For additional details, see the Llama2 page on
Huggingface.
Upon obtaining permission, download the checkpoint to the
[llama2_checkpoint_folder]
.
Quantization & Export Scripts#
You can run the following python scripts in the
examples/torch/language_modeling
path. Here we use Llama2-7b as an
example.
Recipe 1: Evaluation of Llama2 float16 model without quantization
python3 quantize_quark.py --model_dir [llama2 checkpoint folder] \
--skip_quantization
Llama2-7b perplexity with wikitext dataset (on A100 GPU): 5.4720
Recipe 2: Quantization of Llama2 with AWQ (W_uint4 A_float16 per_group asymmetric)

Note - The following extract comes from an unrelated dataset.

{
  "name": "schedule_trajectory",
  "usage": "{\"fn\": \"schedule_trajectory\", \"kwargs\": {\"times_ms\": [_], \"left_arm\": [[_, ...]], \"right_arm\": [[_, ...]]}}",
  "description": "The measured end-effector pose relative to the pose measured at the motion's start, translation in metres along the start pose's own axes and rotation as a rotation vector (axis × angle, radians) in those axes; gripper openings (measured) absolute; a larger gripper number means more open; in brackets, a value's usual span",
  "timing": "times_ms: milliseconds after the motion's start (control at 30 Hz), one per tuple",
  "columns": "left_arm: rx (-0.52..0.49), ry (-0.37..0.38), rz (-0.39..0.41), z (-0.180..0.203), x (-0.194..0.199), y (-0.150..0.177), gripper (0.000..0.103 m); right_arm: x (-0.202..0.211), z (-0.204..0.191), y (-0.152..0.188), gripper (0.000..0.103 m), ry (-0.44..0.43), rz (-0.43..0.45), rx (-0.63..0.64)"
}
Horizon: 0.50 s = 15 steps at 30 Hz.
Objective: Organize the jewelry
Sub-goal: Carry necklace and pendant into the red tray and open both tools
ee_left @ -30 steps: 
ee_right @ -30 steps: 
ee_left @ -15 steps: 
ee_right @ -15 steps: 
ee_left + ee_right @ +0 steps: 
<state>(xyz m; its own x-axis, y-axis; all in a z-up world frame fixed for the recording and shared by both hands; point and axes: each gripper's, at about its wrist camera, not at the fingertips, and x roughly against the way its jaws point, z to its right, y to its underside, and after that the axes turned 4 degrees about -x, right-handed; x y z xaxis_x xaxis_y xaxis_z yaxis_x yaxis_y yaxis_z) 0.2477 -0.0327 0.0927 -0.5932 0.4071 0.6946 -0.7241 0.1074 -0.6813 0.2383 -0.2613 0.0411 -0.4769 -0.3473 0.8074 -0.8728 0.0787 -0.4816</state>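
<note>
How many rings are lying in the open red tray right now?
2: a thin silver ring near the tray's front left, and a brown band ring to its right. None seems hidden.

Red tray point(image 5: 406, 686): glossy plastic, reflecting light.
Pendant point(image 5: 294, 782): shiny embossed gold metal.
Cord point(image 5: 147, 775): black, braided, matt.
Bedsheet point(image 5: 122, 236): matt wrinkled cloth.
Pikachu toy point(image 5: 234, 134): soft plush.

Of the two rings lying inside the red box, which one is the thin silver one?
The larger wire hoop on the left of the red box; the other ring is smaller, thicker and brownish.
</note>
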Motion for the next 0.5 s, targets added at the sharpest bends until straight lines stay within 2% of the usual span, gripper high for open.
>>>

python3 quantize_quark.py --model_dir [llama2 checkpoint folder] \
--output_dir output_dir \
--quant_scheme w_uint4_per_group_asym \
--num_calib_data 128 \
--quant_algo awq \
--dataset pileval_for_awq_benchmark \
--seq_len 512
Llama2-7b perplexity with wikitext dataset (on A100 GPU): 5.6168
Recipe 3: Quantization of & vLLM_Adopt_SafeTensors_Export Llama2 with W_int4 A_float16 per_group symmetric
python3 quantize_quark.py --model_dir [llama2 checkpoint folder] \
--output_dir output_dir \
--quant_scheme w_int4_per_group_sym \
--num_calib_data 128 \
--model_export vllm_adopted_safetensors
If the code runs successfully, it will produce one JSON file and one
.safetensor file in [output_dir]
and the terminal will display
[Quark] Quantized model exported to ... successfully.
Llama2-7b
perplexity with wikitext dataset (on A100 GPU): 5.7912
Recipe 4: Quantization & vLLM_Adopt_SafeTensors_Export of W_FP8_A_FP8 with FP8 KV cache
python3 quantize_quark.py --model_dir [llama2 checkpoint folder] \
--output_dir output_dir \
--quant_scheme w_fp8_a_fp8 \
--kv_cache_dtype fp8 \
--num_calib_data 128 \
--model_export vllm_adopted_safetensors
If the code runs successfully, it will produce one JSON file and one
.safetensor file in [output_dir]
and the terminal will display
[Quark] Quantized model exported to ... successfully.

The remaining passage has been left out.